WHAT IS REQUIRED
Make an exact copy, from the records below, of the lines from the line containing "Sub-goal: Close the" to the line containing "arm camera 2", both lines included, excluding pictures.

SOURCE DATA

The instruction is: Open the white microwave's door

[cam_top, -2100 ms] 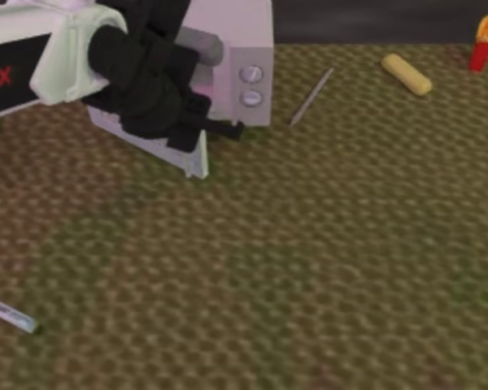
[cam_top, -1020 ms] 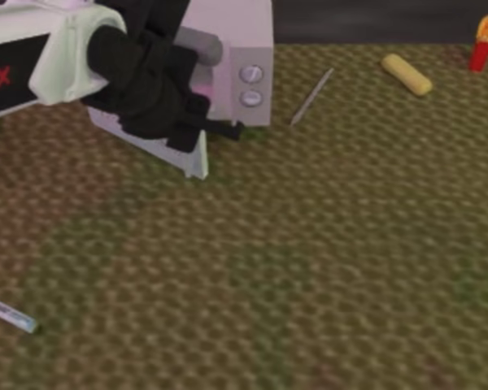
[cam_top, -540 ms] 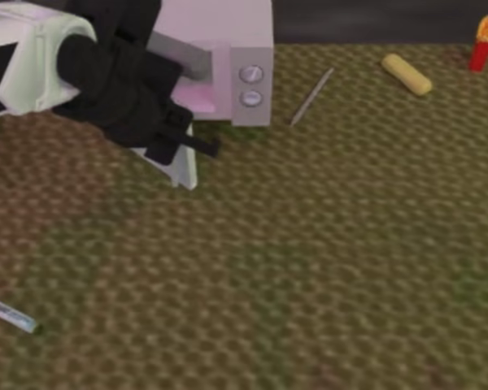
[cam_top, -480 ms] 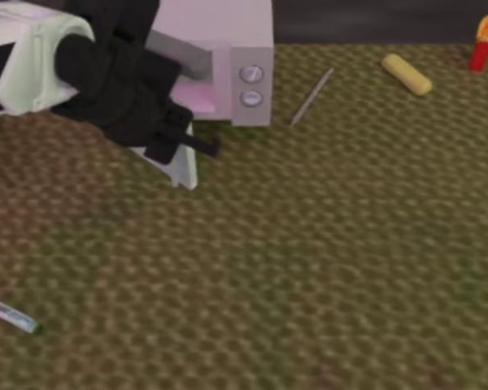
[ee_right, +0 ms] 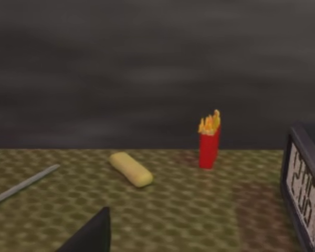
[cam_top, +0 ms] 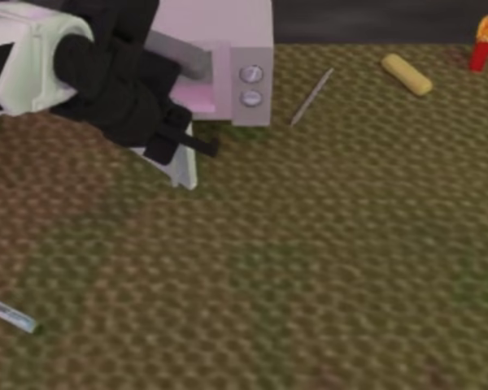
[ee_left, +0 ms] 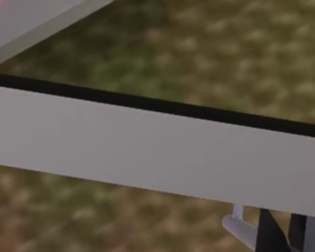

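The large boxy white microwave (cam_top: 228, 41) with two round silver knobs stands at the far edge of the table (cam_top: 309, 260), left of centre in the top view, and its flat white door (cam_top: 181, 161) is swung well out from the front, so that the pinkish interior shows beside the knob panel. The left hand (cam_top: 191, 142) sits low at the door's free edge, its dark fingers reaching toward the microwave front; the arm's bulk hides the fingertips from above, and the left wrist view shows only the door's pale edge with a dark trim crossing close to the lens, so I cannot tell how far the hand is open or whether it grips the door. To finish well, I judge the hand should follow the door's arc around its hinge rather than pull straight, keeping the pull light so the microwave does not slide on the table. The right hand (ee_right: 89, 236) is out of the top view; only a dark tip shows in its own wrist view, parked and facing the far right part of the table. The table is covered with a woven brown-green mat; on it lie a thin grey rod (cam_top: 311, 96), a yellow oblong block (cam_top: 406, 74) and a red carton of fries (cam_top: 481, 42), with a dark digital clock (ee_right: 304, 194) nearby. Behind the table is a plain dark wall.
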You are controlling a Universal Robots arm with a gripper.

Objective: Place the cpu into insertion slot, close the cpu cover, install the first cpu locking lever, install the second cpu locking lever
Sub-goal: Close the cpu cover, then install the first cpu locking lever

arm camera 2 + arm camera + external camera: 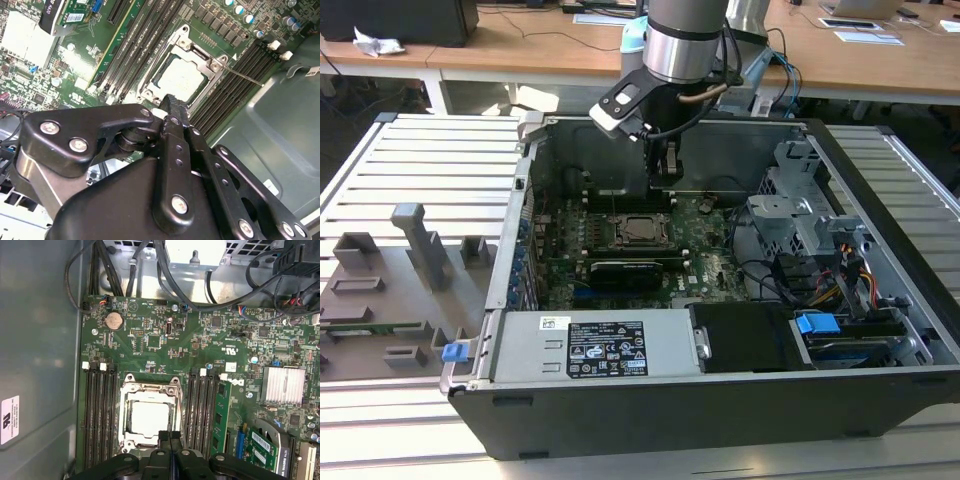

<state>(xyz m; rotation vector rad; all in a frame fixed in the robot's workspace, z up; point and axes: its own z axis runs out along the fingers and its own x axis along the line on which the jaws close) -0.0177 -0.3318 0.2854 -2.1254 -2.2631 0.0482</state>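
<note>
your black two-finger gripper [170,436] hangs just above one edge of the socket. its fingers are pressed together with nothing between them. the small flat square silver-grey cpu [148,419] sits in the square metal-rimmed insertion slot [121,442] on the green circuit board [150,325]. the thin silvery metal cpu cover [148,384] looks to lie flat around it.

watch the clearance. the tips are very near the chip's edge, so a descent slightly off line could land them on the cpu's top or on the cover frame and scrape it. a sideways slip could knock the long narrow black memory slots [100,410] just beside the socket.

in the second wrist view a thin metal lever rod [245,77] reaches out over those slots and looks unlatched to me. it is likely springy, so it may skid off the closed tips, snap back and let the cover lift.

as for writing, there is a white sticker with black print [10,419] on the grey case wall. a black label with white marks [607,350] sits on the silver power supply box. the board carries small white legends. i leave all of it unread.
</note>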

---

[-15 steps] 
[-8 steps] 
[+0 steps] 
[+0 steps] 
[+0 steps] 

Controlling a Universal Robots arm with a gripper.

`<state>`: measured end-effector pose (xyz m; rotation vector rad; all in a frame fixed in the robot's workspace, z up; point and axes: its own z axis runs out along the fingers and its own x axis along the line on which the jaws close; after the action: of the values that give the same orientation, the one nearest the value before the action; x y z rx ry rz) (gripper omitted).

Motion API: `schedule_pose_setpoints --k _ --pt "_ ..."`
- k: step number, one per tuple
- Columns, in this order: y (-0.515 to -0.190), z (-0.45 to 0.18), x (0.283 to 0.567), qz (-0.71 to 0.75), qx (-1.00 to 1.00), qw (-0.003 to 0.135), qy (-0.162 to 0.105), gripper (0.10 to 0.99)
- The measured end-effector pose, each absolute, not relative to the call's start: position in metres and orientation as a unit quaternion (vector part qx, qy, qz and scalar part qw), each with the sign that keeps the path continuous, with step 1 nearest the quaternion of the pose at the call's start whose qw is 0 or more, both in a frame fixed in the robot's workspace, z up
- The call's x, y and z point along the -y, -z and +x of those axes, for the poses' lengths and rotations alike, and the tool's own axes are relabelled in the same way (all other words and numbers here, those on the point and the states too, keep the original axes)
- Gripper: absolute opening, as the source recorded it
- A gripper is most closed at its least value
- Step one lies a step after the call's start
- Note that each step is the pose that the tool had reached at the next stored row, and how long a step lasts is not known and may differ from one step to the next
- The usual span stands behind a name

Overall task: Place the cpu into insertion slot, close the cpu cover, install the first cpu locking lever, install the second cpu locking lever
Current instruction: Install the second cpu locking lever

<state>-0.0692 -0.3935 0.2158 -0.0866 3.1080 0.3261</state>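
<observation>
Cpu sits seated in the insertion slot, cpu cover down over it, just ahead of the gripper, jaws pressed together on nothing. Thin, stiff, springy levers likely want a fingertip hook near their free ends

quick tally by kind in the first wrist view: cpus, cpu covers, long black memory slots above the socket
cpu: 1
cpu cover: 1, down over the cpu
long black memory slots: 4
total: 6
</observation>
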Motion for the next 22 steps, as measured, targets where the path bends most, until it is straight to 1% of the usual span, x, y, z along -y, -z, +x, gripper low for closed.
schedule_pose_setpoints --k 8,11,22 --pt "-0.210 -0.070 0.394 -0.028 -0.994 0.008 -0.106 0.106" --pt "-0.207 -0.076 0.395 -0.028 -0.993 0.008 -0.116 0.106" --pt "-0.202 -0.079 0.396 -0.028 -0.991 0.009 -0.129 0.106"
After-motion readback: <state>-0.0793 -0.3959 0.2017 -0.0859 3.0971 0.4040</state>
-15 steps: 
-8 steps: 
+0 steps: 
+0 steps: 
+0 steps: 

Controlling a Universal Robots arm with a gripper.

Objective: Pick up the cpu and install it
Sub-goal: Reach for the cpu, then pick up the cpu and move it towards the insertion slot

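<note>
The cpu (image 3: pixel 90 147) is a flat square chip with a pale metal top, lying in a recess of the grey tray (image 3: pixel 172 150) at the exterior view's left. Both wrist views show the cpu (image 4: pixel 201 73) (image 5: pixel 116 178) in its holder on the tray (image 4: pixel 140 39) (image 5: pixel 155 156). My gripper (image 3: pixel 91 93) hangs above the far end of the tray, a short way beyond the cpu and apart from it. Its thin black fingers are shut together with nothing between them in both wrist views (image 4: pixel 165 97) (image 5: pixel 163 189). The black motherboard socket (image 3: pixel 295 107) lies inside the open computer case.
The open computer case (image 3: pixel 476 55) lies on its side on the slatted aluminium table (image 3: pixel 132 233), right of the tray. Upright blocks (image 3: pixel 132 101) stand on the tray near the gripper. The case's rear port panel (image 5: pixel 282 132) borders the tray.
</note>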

COMPLETED EXERCISE
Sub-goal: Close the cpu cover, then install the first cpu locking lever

arm camera 2 + arm camera + external camera: 

This answer is complete as it stands.